================================================================================
README.txt - Matrix Product Approximation Experiments (Figure 1)
================================================================================

### PROJECT TITLE
Matrix Product Approximation Experiments: Evaluating Algorithms and Bounds with Target Rho_G Control (Figure 1)

### OBJECTIVE
This project implements and evaluates various algorithms for approximating the matrix product A @ B.T. It focuses on comparing the actual approximation errors of these algorithms against several theoretical bounds, including user-defined QP-based bounds and standard bounds from the literature. The primary goal is to analyze the performance of these methods under different conditions, particularly varying the "sparsity" parameter k (number of selected columns/features) and the characteristics of the input matrices, which are controlled by generating matrices with specific target Rho_G values. This version is specifically configured for "Figure 1" detailed in the `run_experiment1.py` script.

### FILE STRUCTURE
The project consists of two main Python files:

1.  `matrix_product_approximations_exp1.py` (Core Library):
    *   This file contains all the core logic and functionalities.
    *   Includes:
        *   Matrix generation functions, with a special emphasis on generating matrices (A, B) to achieve target Rho_G values.
        *   Implementations of matrix product approximation algorithms:
            *   Leverage Score Sampling
            *   CountSketch
            *   SRHT (Subsampled Randomized Hadamard Transform)
            *   Gaussian Projection
            *   Greedy OMP (Orthogonal Matching Pursuit)
        *   Functions to compute various theoretical error bounds:
            *   User-defined QP-based bounds (Analytical and CVXPY-optimized versions).
            *   User-defined Binary bound.
            *   Standard bounds from literature (e.g., Leverage Score Expectation, Simple Sketching).
        *   A function to compute the optimal v_k^* error (combinatorial, typically for small 'n' due to complexity).
        *   Utilities for running experiments and managing data.
        *   Plotting functions to visualize results, including relative squared errors and bounds against k/n, often generating separate legend files for clarity.

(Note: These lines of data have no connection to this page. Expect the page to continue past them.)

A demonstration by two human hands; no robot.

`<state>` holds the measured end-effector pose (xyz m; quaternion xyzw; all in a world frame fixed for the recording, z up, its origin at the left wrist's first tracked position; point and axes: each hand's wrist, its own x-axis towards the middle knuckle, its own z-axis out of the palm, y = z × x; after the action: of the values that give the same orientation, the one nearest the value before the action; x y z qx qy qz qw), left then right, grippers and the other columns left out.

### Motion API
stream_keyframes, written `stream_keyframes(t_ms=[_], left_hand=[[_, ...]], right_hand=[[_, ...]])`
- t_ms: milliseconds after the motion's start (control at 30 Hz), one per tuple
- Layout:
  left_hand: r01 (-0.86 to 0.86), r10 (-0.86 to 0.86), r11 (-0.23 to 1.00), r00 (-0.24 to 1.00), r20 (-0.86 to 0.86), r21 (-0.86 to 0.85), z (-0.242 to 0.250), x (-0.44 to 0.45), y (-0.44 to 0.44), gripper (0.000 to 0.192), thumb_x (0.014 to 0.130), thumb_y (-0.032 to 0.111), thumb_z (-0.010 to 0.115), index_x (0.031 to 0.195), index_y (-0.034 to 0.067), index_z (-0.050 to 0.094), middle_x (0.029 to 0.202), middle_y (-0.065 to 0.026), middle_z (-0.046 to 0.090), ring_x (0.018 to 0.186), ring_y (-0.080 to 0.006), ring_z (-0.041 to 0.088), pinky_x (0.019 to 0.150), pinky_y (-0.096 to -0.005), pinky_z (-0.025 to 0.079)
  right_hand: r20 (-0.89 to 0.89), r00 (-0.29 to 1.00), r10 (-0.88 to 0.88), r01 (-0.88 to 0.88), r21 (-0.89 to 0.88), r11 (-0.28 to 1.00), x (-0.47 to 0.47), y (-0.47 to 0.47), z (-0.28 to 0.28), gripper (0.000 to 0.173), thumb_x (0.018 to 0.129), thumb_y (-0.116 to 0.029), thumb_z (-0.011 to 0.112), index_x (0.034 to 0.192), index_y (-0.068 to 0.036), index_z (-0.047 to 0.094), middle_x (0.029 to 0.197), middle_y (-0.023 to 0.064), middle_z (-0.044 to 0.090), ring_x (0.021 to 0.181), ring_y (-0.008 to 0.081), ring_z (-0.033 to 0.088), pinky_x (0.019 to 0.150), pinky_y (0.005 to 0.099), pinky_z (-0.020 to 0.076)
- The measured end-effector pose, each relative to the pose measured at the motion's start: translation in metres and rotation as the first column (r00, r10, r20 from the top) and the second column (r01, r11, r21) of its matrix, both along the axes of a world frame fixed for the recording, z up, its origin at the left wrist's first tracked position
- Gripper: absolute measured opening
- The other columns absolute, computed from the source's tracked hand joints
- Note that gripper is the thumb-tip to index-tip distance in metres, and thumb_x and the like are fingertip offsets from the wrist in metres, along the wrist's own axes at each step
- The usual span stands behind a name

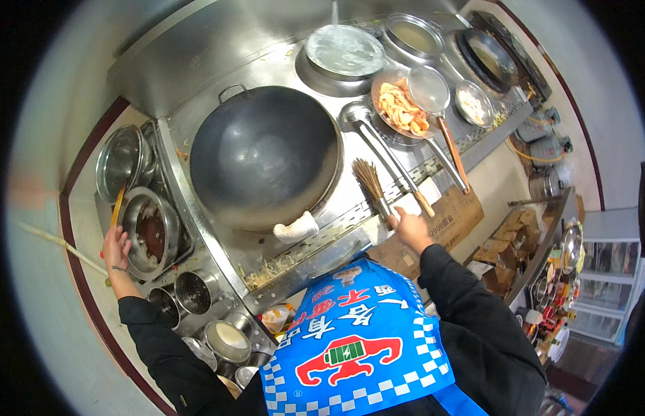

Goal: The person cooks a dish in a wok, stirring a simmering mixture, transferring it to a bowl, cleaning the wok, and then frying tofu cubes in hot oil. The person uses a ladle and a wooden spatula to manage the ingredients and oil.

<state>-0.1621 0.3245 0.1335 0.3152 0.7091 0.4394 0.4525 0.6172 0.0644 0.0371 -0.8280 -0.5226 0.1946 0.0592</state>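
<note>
A large dark wok (pixel 265 156) sits on the steel range, a folded white cloth (pixel 296 228) at its near rim. My right hand (pixel 410 226) is closed around the handle of a bamboo wok brush (pixel 371 182), to the right of the wok. Over a metal basin with dark reddish contents (pixel 151 234), my left hand (pixel 117 247) is at the lower end of a yellow stick-like handle (pixel 117 205); whether the fingers grip it is unclear. A steel ladle (pixel 358 113) lies beyond the brush. Farther right, a strainer (pixel 429 89) rests over a perforated skimmer of cooked shrimp (pixel 398 106).
A covered pot (pixel 346 51) and a pot of liquid (pixel 413 37) stand at the back. Steel containers (pixel 196 292) crowd the lower left. A bowl of pale pieces (pixel 474 104) sits at right, with gas cylinders (pixel 549 148) beyond the range's edge.
</note>
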Motion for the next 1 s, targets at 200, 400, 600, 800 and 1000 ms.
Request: stream_keyframes(t_ms=[200, 400, 600, 800, 1000], left_hand=[[-0.387, 0.420, 0.899, 0.894, -0.158, 0.205, 0.012, -0.037, 0.009, 0.048, 0.091, 0.031, 0.059, 0.129, 0.001, 0.051, 0.108, -0.0091, 0.061, 0.096, -0.0221, 0.058, 0.083, -0.0395, 0.048], [-0.358, 0.330, 0.932, 0.775, -0.539, 0.055, 0.003, -0.041, -0.080, 0.034, 0.086, 0.030, 0.062, 0.098, -0.001, 0.066, 0.093, -0.0106, 0.063, 0.083, -0.0216, 0.056, 0.076, -0.0415, 0.048], [-0.445, 0.444, 0.814, 0.891, -0.093, -0.373, -0.024, 0.025, -0.150, 0.032, 0.084, 0.033, 0.064, 0.088, 0.001, 0.066, 0.084, -0.0085, 0.063, 0.073, -0.0204, 0.056, 0.066, -0.0383, 0.048], [-0.405, 0.369, 0.837, 0.914, -0.168, -0.368, -0.064, 0.049, -0.119, 0.031, 0.082, 0.035, 0.066, 0.078, 0.004, 0.066, 0.076, -0.0064, 0.062, 0.062, -0.0192, 0.057, 0.055, -0.0352, 0.049], [-0.461, 0.379, 0.815, 0.882, -0.280, -0.350, -0.064, 0.067, -0.104, 0.024, 0.085, 0.026, 0.067, 0.088, 0.002, 0.066, 0.087, -0.0093, 0.065, 0.072, -0.0227, 0.060, 0.061, -0.0361, 0.052]], right_hand=[[0.085, 0.850, -0.520, 0.443, 0.418, 0.793, 0.187, 0.025, 0.049, 0.043, 0.090, -0.047, 0.055, 0.119, -0.015, 0.056, 0.085, 0.0156, 0.061, 0.073, 0.0316, 0.060, 0.066, 0.0396, 0.0477], [-0.727, 0.121, -0.676, 0.686, -0.431, 0.587, 0.283, 0.006, 0.002, 0.054, 0.088, -0.059, 0.056, 0.124, -0.019, 0.052, 0.084, 0.0093, 0.056, 0.066, 0.0219, 0.055, 0.055, 0.0325, 0.0441], [-0.858, 0.255, -0.446, 0.483, -0.287, 0.828, 0.334, -0.014, -0.002, 0.036, 0.095, -0.046, 0.053, 0.105, -0.012, 0.059, 0.071, -0.0015, 0.051, 0.055, 0.0091, 0.046, 0.048, 0.0229, 0.0365], [-0.763, 0.591, -0.261, 0.494, 0.086, 0.865, 0.313, 0.001, 0.105, 0.034, 0.097, -0.040, 0.054, 0.094, -0.006, 0.056, 0.061, -0.0033, 0.045, 0.046, 0.0049, 0.040, 0.040, 0.0215, 0.0317], [-0.808, 0.568, 0.154, 0.230, 0.336, 0.913, 0.154, 0.065, 0.185, 0.025, 0.095, -0.027, 0.055, 0.103, -0.004, 0.052, 0.071, 0.0015, 0.051, 0.054, 0.0077, 0.048, 0.047, 0.0223, 0.0387]])
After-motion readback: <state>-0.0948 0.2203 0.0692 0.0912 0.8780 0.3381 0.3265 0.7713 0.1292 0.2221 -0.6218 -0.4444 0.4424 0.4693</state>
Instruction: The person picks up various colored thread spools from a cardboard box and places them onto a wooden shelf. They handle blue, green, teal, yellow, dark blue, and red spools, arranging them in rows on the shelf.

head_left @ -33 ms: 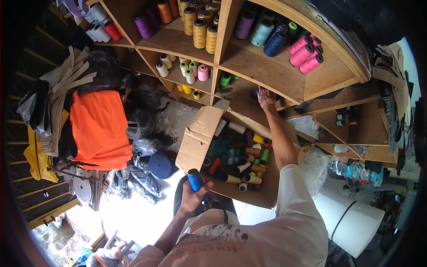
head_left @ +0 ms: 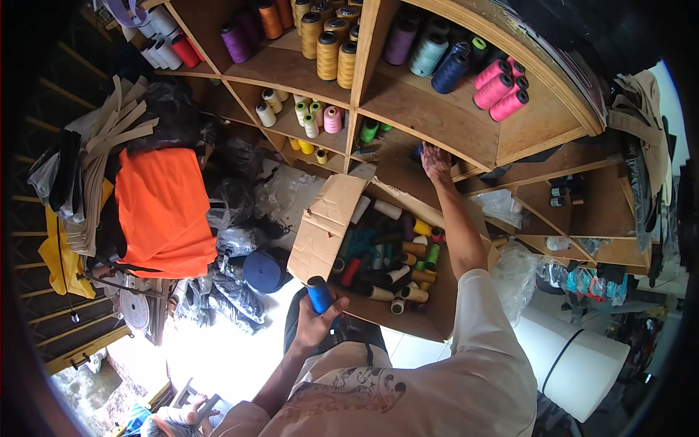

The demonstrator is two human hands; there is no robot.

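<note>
My left hand (head_left: 318, 324) is wrapped round a blue thread spool (head_left: 320, 297), held upright near my waist beside the box's raised flap. My right hand (head_left: 437, 162) reaches into a lower compartment of the wooden shelf (head_left: 408, 116). Its fingertips are mostly hidden, and a dark blue thing (head_left: 417, 151) shows just to their left; whether I grip it does not show. Below my right forearm stands an open cardboard box (head_left: 429, 320) holding many loose thread spools in white, red, green, yellow, brown and dark colours.
Pink cones (head_left: 499, 89), yellow cones (head_left: 328, 58) and small pale spools (head_left: 310, 120) stand in other compartments. At left hangs orange fabric (head_left: 164, 211), above a dark blue roll (head_left: 266, 272). Clear plastic (head_left: 517, 273) and a large white roll (head_left: 582, 364) lie at right.
</note>
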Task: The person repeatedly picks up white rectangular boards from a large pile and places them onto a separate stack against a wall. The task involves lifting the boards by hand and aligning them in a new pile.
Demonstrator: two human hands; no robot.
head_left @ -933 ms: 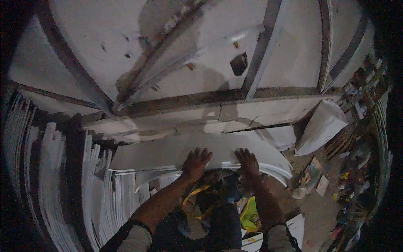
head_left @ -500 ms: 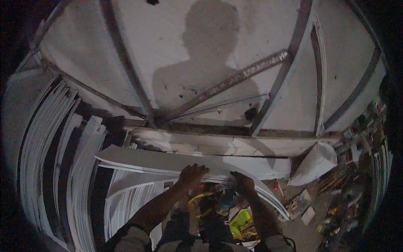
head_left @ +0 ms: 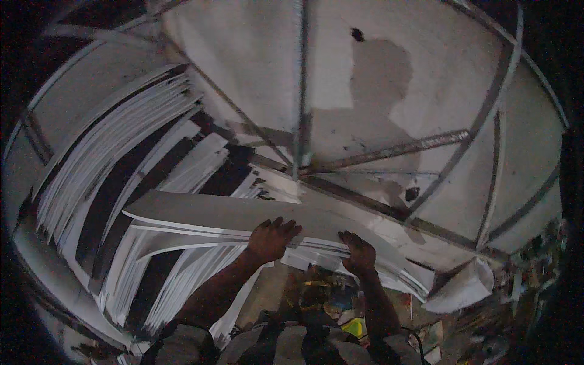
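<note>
A few long, pale flat boards (head_left: pixel 322 222) lie together across the front of me, stretching from the middle left to the lower right. My left hand (head_left: pixel 271 240) grips their near edge, its fingers on the top face. Farther right along that same edge, my right hand (head_left: pixel 360 252) is closed on the boards, fingers over the top. Both thumbs are hidden or too dark to make out. Below the boards' left part stand several thin white sheets (head_left: pixel 182 283) on edge.
More upright stacks of white sheets (head_left: pixel 115 140) fill the left side. Ahead, a pale wall (head_left: pixel 365 140) carries dark metal bars, one diagonal bar (head_left: pixel 395 150) among them. At the right sit a white bag-like bundle (head_left: pixel 465 289) and dim clutter. A yellow item (head_left: pixel 353 328) lies near my right forearm.
My view has swung left, bringing more of the stacked sheets into sight and shifting the wall bars rightward. Both hands keep hold of the boards, with the right hand's fingers now showing more plainly.
</note>
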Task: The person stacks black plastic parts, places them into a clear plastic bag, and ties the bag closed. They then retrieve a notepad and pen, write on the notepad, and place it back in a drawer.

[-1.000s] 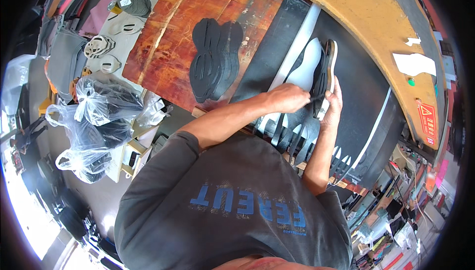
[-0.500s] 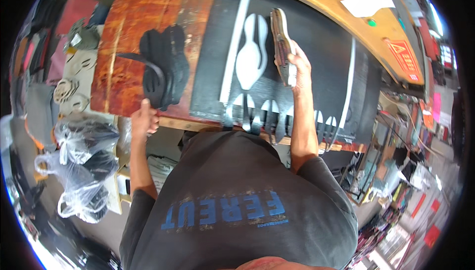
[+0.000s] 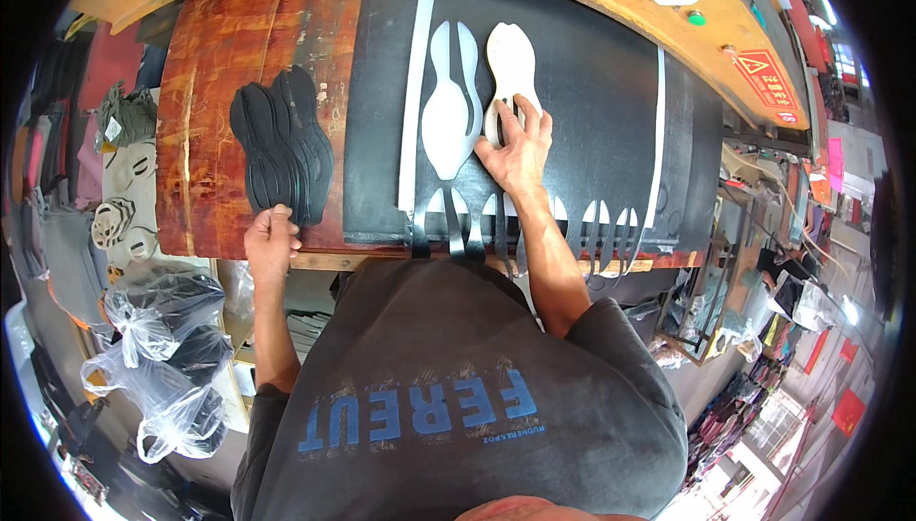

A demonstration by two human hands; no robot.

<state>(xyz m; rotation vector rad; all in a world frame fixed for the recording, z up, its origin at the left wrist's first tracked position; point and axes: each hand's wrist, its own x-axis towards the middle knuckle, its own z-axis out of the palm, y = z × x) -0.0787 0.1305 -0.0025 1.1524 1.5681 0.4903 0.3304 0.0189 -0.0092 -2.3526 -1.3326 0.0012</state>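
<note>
"Fingers of the right hand (image 3: 518, 154) are splayed over the near end of the white sole-shaped cutting die (image 3: 511, 58), touching it. Do they grip its edges?"

"I can't tell. The die lies on the black sheet (image 3: 601, 92), just right of a large cut-out (image 3: 447, 125)."

"And the left hand (image 3: 272, 239)?"

"Its fingers curl at the near end of the black sole-shaped pieces (image 3: 307, 130), stacked on the reddish wooden board (image 3: 205, 92). Whether they pinch one, I can't tell."

"How far along is it?"

"Partway, I'd judge: several pieces are out, and narrower openings (image 3: 596, 209) line the sheet's near edge."

"What's left?"

"Apparently the broad unbroken stretch right of the die."
</note>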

2.  `run_experiment1.py` (Experiment Script):
    *   This script is designed to execute "Figure 1".
    *   It imports necessary functions from `matrix_product_approximations_exp1.py`.
    *   Allows configuration of experiment parameters directly within the script, such as:
        *   Matrix dimensions (m_dim, p_dim, n_dim).
        *   The list of k values (sparsity levels) to be tested.
        *   Target Rho_G values for matrix generation.
        *   Number of trials for randomized algorithms.
        *   Flags to enable or disable specific computations (e.g., v_k^*, certain algorithms, or bounds).
    *   Orchestrates the experiment flow: matrix generation, algorithm execution, bound computation, and result plotting/saving.

### SETUP / REQUIREMENTS
1.  **Python**: Python 3.x is required.
2.  **Libraries**: The project depends on the following Python libraries:
    *   `numpy`: For numerical operations.
    *   `matplotlib`: For generating plots.
    *   `scipy`: For scientific computing functionalities.
    *   `cvxpy`: For solving convex optimization problems (used for one of the QP bounds).
    *   `pandas`: For data manipulation (e.g., if saving results to CSV).
    *   `tqdm`: For displaying progress bars during execution.
3.  **Installation**:
    *   Ensure Python 3 and pip are installed on your system.
    *   It is highly recommended to use a Python virtual environment to manage dependencies.
    *   Install the required libraries using pip:
        `pip install numpy matplotlib scipy cvxpy pandas tqdm`

### EXECUTION INSTRUCTIONS
1.  Save both `matrix_product_approximations_exp1.py` and `run_experiment1.py` files into the same directory on your computer.
2.  Open the `run_experiment1.py` file using a text editor.
3.  Modify the parameters within the `if __name__ == "__main__":` block at the end of the `run_experiment1.py` file to configure Figure 1 according to your needs (see "CONFIGURATION" section below).
4.  Open a terminal or command prompt.
5.  Navigate (using `cd`) to the directory where you saved the Python files.
6.  Execute the experiment script using the Python interpreter:
    `python run_experiment1.py`

The script will then proceed to:
*   Generate matrices based on the specified target Rho_G values.
*   Run the suite of approximation algorithms and compute theoretical bounds for each configured k value.
*   Print progress information and any warnings to the console.
*   Save the resulting plots and, if enabled, the numerical data.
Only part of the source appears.